▶ Aim of the task: Transcribe the records verbatim, images excluded.

[Dataset excerpts]
++++++++++++++++++++

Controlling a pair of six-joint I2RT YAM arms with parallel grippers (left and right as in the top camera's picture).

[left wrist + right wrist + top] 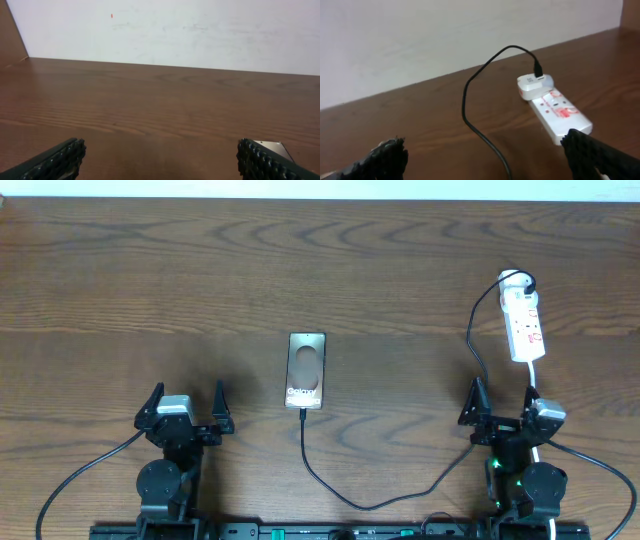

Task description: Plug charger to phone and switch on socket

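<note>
The phone [306, 370] lies flat at the table's middle, a round mark and "Galaxy" lettering on it; one corner [272, 146] shows behind my left gripper's right finger. The charger [340, 492] is a thin black cable. Its tip lies at the phone's near edge, and it loops right and up to a white adapter [535, 84] on the socket's far end. The socket [523, 320] [560, 112] is a white strip with red marks. My left gripper [186, 408] [160, 160] stands open left of the phone. My right gripper [503, 402] [484, 150] stands open just in front of the socket, over the charger cable [470, 115].
The socket's white cord [533, 375] runs down towards my right arm. Thicker black arm cables [80, 475] trail at the front left and right. A pale wall [165, 30] rises behind the table's far edge.
</note>
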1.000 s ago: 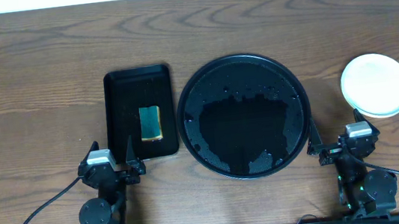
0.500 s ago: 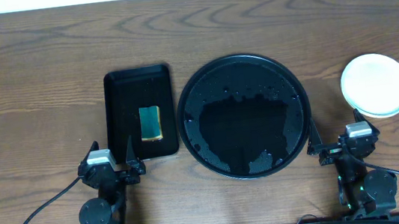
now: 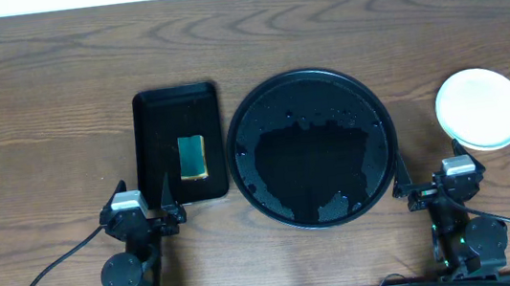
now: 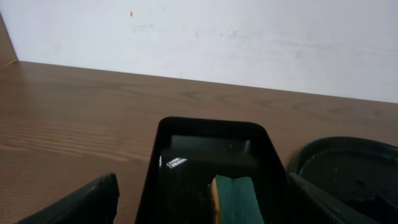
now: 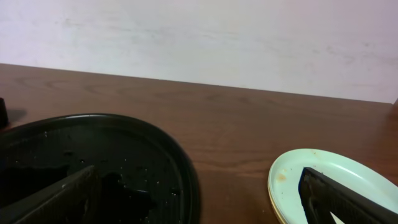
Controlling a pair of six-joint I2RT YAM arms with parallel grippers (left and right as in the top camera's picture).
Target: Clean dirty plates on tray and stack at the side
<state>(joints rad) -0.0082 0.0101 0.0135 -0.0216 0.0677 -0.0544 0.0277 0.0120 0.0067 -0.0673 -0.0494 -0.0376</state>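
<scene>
The large round black tray [image 3: 260, 104] sits mid-table, wet and with no plates on it; its rim also shows in the right wrist view [image 5: 174, 155]. The plates [image 3: 480, 108] lie stacked on the bare wood at the right, a mint-blue one on top with a small brown smear, a yellow edge beneath [image 5: 323, 180]. My left gripper [image 3: 143, 218] is open and empty near the table's front edge, just short of the rectangular tray. My right gripper [image 3: 438, 185] is open and empty at the front, between the round tray and the stack.
A rectangular black tray [image 3: 150, 112] left of the round tray holds a green-yellow sponge [image 3: 193, 156], also in the left wrist view [image 4: 239, 199]. A white wall runs behind the table's far edge. Bare wood lies at far left and back.
</scene>
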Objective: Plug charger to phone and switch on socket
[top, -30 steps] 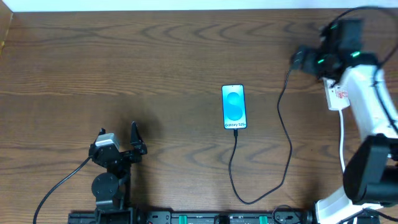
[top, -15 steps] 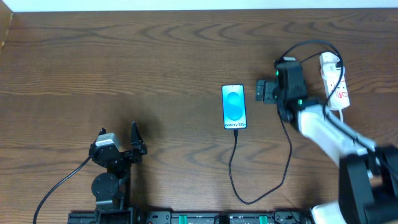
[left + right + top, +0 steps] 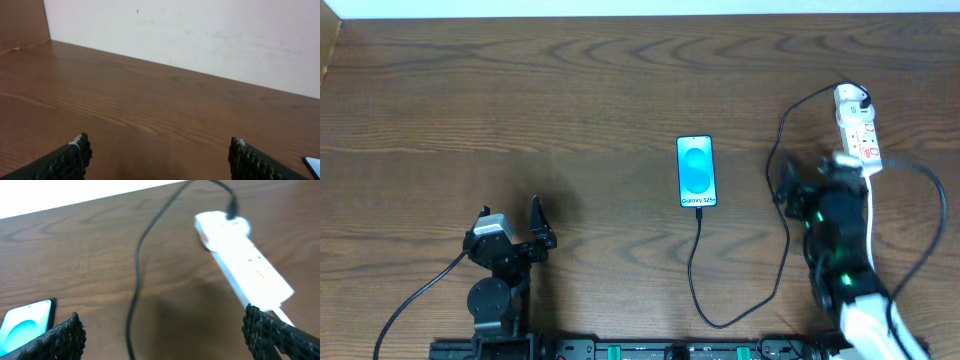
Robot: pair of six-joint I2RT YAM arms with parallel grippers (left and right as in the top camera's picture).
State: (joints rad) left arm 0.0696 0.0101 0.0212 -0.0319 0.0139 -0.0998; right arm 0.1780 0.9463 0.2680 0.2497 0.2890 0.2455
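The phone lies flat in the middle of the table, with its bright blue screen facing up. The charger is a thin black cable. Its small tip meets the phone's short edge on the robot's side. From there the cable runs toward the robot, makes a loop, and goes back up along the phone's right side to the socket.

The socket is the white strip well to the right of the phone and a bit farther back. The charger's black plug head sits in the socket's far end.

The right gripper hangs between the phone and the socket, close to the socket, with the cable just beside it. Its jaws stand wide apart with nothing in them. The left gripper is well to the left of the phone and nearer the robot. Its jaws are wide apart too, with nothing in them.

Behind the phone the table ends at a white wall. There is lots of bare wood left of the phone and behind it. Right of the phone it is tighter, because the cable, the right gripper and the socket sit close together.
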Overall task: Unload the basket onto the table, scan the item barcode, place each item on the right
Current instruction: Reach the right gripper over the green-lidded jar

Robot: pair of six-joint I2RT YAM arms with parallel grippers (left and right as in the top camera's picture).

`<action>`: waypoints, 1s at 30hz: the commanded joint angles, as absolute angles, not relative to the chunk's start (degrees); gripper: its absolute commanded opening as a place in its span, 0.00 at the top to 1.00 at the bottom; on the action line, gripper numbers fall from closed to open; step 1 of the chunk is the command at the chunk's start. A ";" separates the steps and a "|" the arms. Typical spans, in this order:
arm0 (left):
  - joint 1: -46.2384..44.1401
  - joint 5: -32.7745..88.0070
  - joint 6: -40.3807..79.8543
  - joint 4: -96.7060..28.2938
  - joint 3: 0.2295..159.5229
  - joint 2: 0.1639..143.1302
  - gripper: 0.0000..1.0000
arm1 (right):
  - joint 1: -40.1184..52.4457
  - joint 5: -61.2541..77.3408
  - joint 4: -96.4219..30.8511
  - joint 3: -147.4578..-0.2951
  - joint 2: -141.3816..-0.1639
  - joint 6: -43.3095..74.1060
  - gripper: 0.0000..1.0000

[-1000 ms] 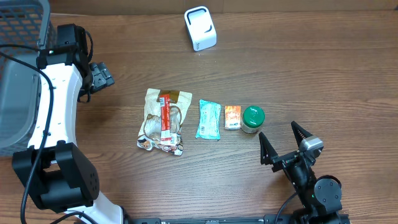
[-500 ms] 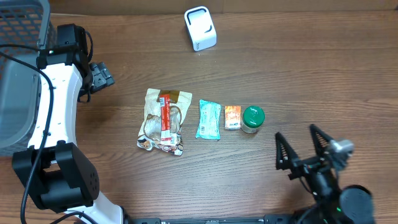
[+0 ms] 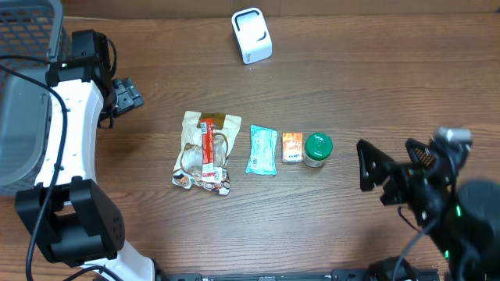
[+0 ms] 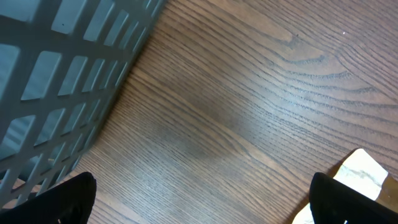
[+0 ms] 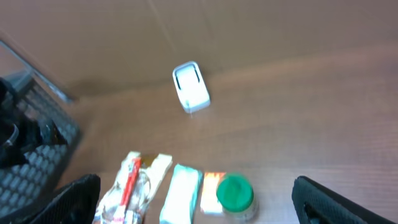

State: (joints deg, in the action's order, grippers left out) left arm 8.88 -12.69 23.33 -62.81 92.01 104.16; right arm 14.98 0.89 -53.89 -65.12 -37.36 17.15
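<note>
Four items lie in a row mid-table: a snack bag (image 3: 205, 151), a teal packet (image 3: 262, 149), a small orange box (image 3: 292, 147) and a green-lidded jar (image 3: 318, 148). The white scanner (image 3: 251, 35) stands at the back. My right gripper (image 3: 393, 160) hangs open and empty to the right of the jar, raised off the table. Its blurred wrist view looks down on the jar (image 5: 235, 194), the teal packet (image 5: 180, 196), the snack bag (image 5: 134, 183) and the scanner (image 5: 190, 86). My left gripper (image 3: 125, 94) is open over bare wood at the far left, holding nothing.
A grey mesh basket (image 3: 23, 86) fills the left edge, close beside the left gripper (image 4: 202, 205), and shows as a slatted wall (image 4: 56, 74) in the left wrist view. A corner of the snack bag (image 4: 364, 174) peeks in at lower right there.
The right arm has swung from the table's front to the right and risen toward the camera, its jaws still wide. The left arm and the items have not moved.
</note>
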 commanded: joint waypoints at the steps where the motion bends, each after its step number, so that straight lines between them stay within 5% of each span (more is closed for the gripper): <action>1: 8.99 -13.26 21.82 -62.74 93.17 102.96 0.00 | 14.76 2.70 -58.11 -71.68 -46.13 18.00 0.00; 10: 8.99 -13.28 21.82 -62.74 93.17 102.96 0.00 | 14.76 11.27 -59.11 -73.95 -61.89 17.98 0.04; 12: 8.99 -13.28 21.82 -62.74 93.17 102.96 0.00 | 14.76 11.44 -59.37 -73.93 -65.23 18.02 0.39; 15: 8.99 -13.26 21.82 -62.74 93.17 102.96 0.00 | 14.79 10.52 -59.53 -73.89 -69.69 18.04 0.56; 17: 8.99 -13.26 21.82 -62.74 93.17 102.96 0.00 | 14.79 9.50 -59.48 -73.89 -73.01 18.04 0.52; 20: 8.99 -13.26 21.82 -62.74 93.17 102.96 0.00 | 14.79 7.40 -59.51 -73.89 -79.11 18.06 0.25; 23: 8.99 -13.28 21.82 -62.74 93.17 102.96 0.00 | 14.76 6.00 -58.81 -73.89 -83.99 18.11 0.09; 30: 8.99 -13.28 21.82 -62.74 93.17 102.96 0.00 | 14.79 4.32 -58.17 -73.89 -91.83 18.94 0.05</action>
State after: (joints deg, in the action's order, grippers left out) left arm 8.88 -12.69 23.33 -62.81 92.01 104.16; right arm 14.98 6.35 -58.52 -72.82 -90.19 18.15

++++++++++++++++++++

▶ Response:
Controlling a pair of six-joint I2RT YAM arms with parallel grippers (left and right as in the top camera's picture).

[left wrist + right wrist + top] 

Task description: Plug charger to phone and switch on socket

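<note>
The phone [306, 370] lies flat at the table's middle, a round mark and "Galaxy" lettering on it; one corner [272, 146] shows behind my left gripper's right finger. The charger [340, 492] is a thin black cable. Its tip lies at the phone's near edge, and it loops right and up to a white adapter [535, 84] on the socket's far end. The socket [523, 320] [560, 112] is a white strip with red marks. My left gripper [186, 408] [160, 160] stands open left of the phone. My right gripper [503, 402] [484, 150] stands open just in front of the socket, over the charger cable [470, 115].
The socket's white cord [533, 375] runs down towards my right arm. Thicker black arm cables [80, 475] trail at the front left and right. A pale wall [165, 30] rises behind the table's far edge.
</note>
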1.000 s ago: 
0.500 s ago: 
now: 
now: 
now: 
Controlling a pair of six-joint I2RT YAM arms with parallel grippers (left and right as in the top camera's picture).
Target: Clean dirty plates on tray and stack at the side
<state>(joints rad) -0.0082 0.0101 0.0135 -0.0216 0.0677 -0.0544 0.0277 0.0120 0.0067 -0.0673 -0.0494 -0.0376</state>
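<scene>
The large round black tray [image 3: 260, 104] sits mid-table, wet and with no plates on it; its rim also shows in the right wrist view [image 5: 174, 155]. The plates [image 3: 480, 108] lie stacked on the bare wood at the right, a mint-blue one on top with a small brown smear, a yellow edge beneath [image 5: 323, 180]. My left gripper [image 3: 143, 218] is open and empty near the table's front edge, just short of the rectangular tray. My right gripper [image 3: 438, 185] is open and empty at the front, between the round tray and the stack.
A rectangular black tray [image 3: 150, 112] left of the round tray holds a green-yellow sponge [image 3: 193, 156], also in the left wrist view [image 4: 239, 199]. A white wall runs behind the table's far edge. Bare wood lies at far left and back.
</scene>
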Objective: Plug charger to phone and switch on socket
[top, -30 steps] 
[top, -15 steps] 
[left + right + top, +0 steps] 
Robot: pair of six-joint I2RT YAM arms with parallel grippers (left and right as in the top camera's picture).
State: (joints rad) left arm 0.0696 0.0101 0.0212 -0.0319 0.0139 -0.0998; right arm 0.1780 0.9463 0.2680 0.2497 0.2890 0.2455
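The phone lies flat in the middle of the table, with its bright blue screen facing up. The charger is a thin black cable. Its small tip meets the phone's short edge on the robot's side. From there the cable runs toward the robot, makes a loop, and goes back up along the phone's right side to the socket.

The socket is the white strip well to the right of the phone and a bit farther back. The charger's black plug head sits in the socket's far end.

The right gripper hangs between the phone and the socket, close to the socket, with the cable just beside it. Its jaws stand wide apart with nothing in them. The left gripper is well to the left of the phone and nearer the robot. Its jaws are wide apart too, with nothing in them.

Behind the phone the table ends at a white wall. There is lots of bare wood left of the phone and behind it. Right of the phone it is tighter, because the cable, the right gripper and the socket sit close together.
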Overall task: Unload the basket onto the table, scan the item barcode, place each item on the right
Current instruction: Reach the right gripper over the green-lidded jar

Robot: pair of six-joint I2RT YAM arms with parallel grippers (left and right as in the top camera's picture).

`<action>`: waypoints, 1s at 30hz: the commanded joint angles, as absolute angles, not relative to the chunk's start (degrees); gripper: its absolute commanded opening as a place in its span, 0.00 at the top to 1.00 at the bottom; on the action line, gripper numbers fall from closed to open; step 1 of the chunk is the command at the chunk's start. A ";" separates the steps and a "|" the arms. Typical spans, in this order:
arm0 (left):
  - joint 1: -46.2384..44.1401
  - joint 5: -32.7745..88.0070
  - joint 6: -40.3807..79.8543
  - joint 4: -96.7060..28.2938
  - joint 3: 0.2295..159.5229
  - joint 2: 0.1639..143.1302
  - gripper: 0.0000..1.0000
arm1 (right):
  - joint 1: -40.1184..52.4457
  - joint 5: -61.2541..77.3408
  - joint 4: -96.4219..30.8511
  - joint 3: -147.4578..-0.2951
  - joint 2: -141.3816..-0.1639
  - joint 6: -43.3095..74.1060
  - gripper: 0.0000..1.0000

[-1000 ms] 
[-500 ms] 
[+0 ms] 
[+0 ms] 
[+0 ms] 

State: (joints deg, in the action's order, grippers left out) left arm 8.88 -12.69 23.33 -62.81 92.01 104.16; right arm 14.98 0.89 -53.89 -65.12 -37.36 17.15
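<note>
Four items lie in a row mid-table: a snack bag (image 3: 205, 151), a teal packet (image 3: 262, 149), a small orange box (image 3: 292, 147) and a green-lidded jar (image 3: 318, 148). The white scanner (image 3: 251, 35) stands at the back. My right gripper (image 3: 393, 160) hangs open and empty to the right of the jar, raised off the table. Its blurred wrist view looks down on the jar (image 5: 235, 194), the teal packet (image 5: 180, 196), the snack bag (image 5: 134, 183) and the scanner (image 5: 190, 86). My left gripper (image 3: 125, 94) is open over bare wood at the far left, holding nothing.
A grey mesh basket (image 3: 23, 86) fills the left edge, close beside the left gripper (image 4: 202, 205), and shows as a slatted wall (image 4: 56, 74) in the left wrist view. A corner of the snack bag (image 4: 364, 174) peeks in at lower right there.
The right arm has swung from the table's front to the right and risen toward the camera, its jaws still wide. The left arm and the items have not moved.
</note>
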 commanded: joint waypoints at the steps where the motion bends, each after its step number, so that straight lines between them stay within 5% of each span (more is closed for the gripper): <action>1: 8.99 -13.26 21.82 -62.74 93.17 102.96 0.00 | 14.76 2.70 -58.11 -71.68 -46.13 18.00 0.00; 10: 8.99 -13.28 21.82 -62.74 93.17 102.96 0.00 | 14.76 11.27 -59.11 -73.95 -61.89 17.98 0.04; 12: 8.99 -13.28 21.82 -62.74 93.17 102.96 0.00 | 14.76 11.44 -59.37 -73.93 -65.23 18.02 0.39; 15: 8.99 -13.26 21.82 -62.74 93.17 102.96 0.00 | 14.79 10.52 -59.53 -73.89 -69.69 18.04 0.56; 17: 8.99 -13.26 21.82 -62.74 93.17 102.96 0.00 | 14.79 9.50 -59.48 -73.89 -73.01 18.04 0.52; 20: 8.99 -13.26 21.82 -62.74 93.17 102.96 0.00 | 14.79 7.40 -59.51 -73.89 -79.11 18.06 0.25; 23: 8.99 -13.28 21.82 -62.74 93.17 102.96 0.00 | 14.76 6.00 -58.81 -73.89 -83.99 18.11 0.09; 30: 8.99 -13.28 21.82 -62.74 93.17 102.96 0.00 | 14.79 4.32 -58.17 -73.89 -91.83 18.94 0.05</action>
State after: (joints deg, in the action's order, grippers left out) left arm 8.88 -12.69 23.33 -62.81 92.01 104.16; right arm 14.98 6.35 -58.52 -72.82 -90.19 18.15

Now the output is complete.